In such situations, stablecoins are effective solutions. Users can change their crypto to USDT and then buy back to the market. So, the buyers will know that their coins are stable for a long time.
Additionally, stablecoins provide long term asset stability for investors and make cross-border transfers easier.
Stablecoins still need to face challenges like financial stability and regulation. Anyway, taking into account all the facts, this category has become extremely useful in the financial world.
From the moment of their creation, stablecoins have advanced immensely. While they continue to develop, regulatory authorities are making moves towards their integration. Recently, on January 4, 2021, the U. S. Federal regulator OCC (Office of the Comptroller of the Currency) validated the usage of stablecoins for transfers and operations for regulated banks.

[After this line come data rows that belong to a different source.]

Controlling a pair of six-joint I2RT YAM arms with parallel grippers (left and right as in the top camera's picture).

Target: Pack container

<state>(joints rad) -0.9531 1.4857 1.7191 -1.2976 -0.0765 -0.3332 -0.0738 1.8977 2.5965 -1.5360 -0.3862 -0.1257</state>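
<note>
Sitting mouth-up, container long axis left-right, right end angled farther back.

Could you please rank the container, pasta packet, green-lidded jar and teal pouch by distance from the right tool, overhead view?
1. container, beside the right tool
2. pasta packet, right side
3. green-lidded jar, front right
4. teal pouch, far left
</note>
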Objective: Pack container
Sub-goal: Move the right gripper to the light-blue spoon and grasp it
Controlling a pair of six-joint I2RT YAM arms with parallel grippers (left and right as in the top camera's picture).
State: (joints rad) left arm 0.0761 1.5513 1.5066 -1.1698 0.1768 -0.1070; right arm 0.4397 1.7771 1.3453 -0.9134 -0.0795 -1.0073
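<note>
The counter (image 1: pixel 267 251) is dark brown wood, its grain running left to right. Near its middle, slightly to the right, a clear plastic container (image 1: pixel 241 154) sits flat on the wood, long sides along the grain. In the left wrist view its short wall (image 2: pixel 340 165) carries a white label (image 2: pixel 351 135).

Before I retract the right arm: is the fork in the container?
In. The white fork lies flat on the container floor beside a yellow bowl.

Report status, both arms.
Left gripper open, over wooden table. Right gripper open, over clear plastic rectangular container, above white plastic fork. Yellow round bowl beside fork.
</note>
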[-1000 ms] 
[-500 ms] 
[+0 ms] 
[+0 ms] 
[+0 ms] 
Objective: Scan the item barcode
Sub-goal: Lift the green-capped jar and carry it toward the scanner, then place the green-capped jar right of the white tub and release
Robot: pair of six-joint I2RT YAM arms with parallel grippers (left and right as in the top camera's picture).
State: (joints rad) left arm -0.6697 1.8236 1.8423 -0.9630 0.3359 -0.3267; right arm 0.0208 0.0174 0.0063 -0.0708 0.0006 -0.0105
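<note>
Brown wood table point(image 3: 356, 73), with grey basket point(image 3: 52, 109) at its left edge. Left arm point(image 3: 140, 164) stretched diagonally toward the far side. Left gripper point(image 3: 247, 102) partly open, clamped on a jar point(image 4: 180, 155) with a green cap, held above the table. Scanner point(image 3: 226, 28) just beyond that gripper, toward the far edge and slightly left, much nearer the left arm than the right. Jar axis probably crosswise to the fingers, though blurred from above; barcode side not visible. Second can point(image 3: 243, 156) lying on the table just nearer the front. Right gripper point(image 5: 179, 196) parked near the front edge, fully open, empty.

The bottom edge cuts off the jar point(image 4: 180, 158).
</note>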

Earlier, on 24 September 2020, The European Commission published its new Digital Finance Strategy, where it included the draft Regulation on Markets in Crypto-Assets (MiCA), designed to provide a comprehensive regulatory framework for digital assets in the European Union (EU).
So, it is widely assumed that stablecoins have a bright future and they will change global economics. What is great about these coins is that anyone can create them. However, the project’s success depends on different factors. It is essential to cooperate with skillful developers, who understand the business needs completely.